4. Si a pesar de tus esfuerzos hay algún problema que ha llegado al conocimiento de tu jefe, antes de que reciba más información, hazle ver que la culpa es de otro. Por el contrario, si un proyecto sale bien intenta colgarte las medallas del éxito.
5. Aparenta que trabajas con estrés y que tienes tantas tareas que te faltan horas. Para ello debes irte un minuto mas tarde que los demás. Da igual que llegues 1 hora tarde todos los días (los jefes nunca madrugan) o que dediques media mañana a hacerte cafés con los compañeros (para un jefe eso también es trabajar). Si un día te vas más pronto, haz ver a tus jefes que te vas a trabajar a casa.
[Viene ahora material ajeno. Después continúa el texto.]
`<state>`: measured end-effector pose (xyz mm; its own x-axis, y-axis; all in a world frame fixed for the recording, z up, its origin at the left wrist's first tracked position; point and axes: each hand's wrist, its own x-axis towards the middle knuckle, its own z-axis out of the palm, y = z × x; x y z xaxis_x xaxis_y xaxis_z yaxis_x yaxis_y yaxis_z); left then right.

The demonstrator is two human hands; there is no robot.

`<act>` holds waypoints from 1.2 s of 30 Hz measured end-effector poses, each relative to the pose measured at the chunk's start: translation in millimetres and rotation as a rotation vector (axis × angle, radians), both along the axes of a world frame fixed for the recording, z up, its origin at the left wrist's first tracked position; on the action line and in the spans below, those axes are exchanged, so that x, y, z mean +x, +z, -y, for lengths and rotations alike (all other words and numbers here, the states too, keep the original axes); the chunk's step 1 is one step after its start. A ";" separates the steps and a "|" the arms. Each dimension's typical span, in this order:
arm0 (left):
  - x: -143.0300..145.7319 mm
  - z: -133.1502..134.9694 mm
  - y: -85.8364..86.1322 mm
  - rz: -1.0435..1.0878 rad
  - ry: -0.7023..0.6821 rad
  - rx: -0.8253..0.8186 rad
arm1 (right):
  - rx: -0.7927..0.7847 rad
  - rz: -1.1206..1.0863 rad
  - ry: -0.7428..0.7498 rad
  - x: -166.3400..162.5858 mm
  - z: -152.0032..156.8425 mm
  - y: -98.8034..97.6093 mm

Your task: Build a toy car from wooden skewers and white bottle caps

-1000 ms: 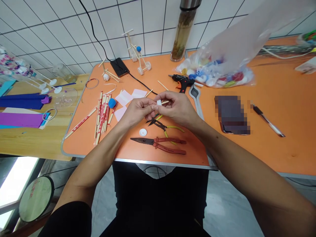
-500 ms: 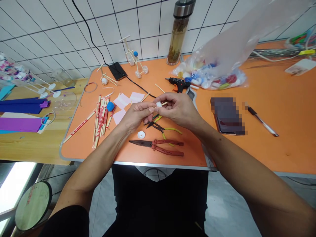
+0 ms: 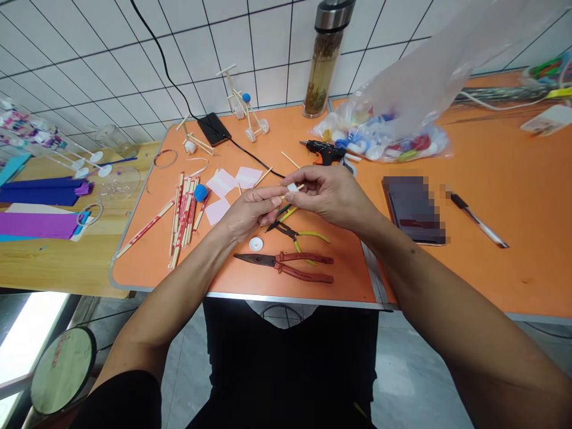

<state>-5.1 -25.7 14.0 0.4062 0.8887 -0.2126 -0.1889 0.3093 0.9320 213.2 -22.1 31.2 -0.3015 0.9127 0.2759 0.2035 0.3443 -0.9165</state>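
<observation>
One white piece (image 3: 292, 187) sits above the surface (image 3: 348, 274), pinched in our right hand (image 3: 328, 193), with a stick (image 3: 301, 186) showing beside it. Our left hand (image 3: 250, 210) has its fingertips drawn close to the piece; we cannot tell whether they grip anything. Nearer us lie yellow pliers (image 3: 288, 231), red pliers (image 3: 276, 260) and a white disc (image 3: 256, 243). Beyond our right hand we see a glue gun (image 3: 325, 151).
</observation>
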 end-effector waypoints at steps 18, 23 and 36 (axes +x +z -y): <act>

6. Envía correos a horas intempestivas. Un domingo a cualquier hora, o un lunes después de medianoche. Da la sensación de que vives pensando en el trabajo.
7. Da siempre tu opinión como si fueras experto en el tema aunque no tengas ni idea. La retórica es un arte, y no está el alcance de todos. Hay que dar rodeos sin llegar a decir nada. Oculta tu ignorancia con palabras rimbombantes como “paradigma”, “proactivo”, “dimensionar”. Entrénate en casa.
8. Búscate un subordinado sumiso y competente (un becario es ideal) para encargarle todas las tareas de responsabilidad. Hazle saber que llegará muy lejos en esta empresa si sigue así. Este sistema tiene un fallo, al final siempre descubren el engaño, pero siempre puedes buscar otro becario.
9. No te relaciones con gente que está por debajo de ti en el organigrama. Tienes que elitizarte. Aprende a jugar al pádel, y si está en tu mano, da clases de patrón de yate. Hazte el encontradizo con cuantos más jefes mejor, intenta bajar a almorzar con ellos. Tienen que pensar que eres uno de ellos.
10. Y lo más importante: Ríndele fidelidad eterna a un pez gordo, al menos hasta que deje de serte útil. Es la forma más rápida de subir, que te empujen. Y muchas veces la única.
nota: si quieres saber más del tema estudia informática y ponte a trabajar en una multinacional o leete las tiras de Dilbert.


Jejeje. Muy buen post. A veces los demás mortales creemos que eso de el peloteo y la burocracia en las multinacionales es una leyenda urbana…..ya veo que no. ¡Ah! Y mejor oculta tu identidad, no vaya a ser que alguien se dé por aludido.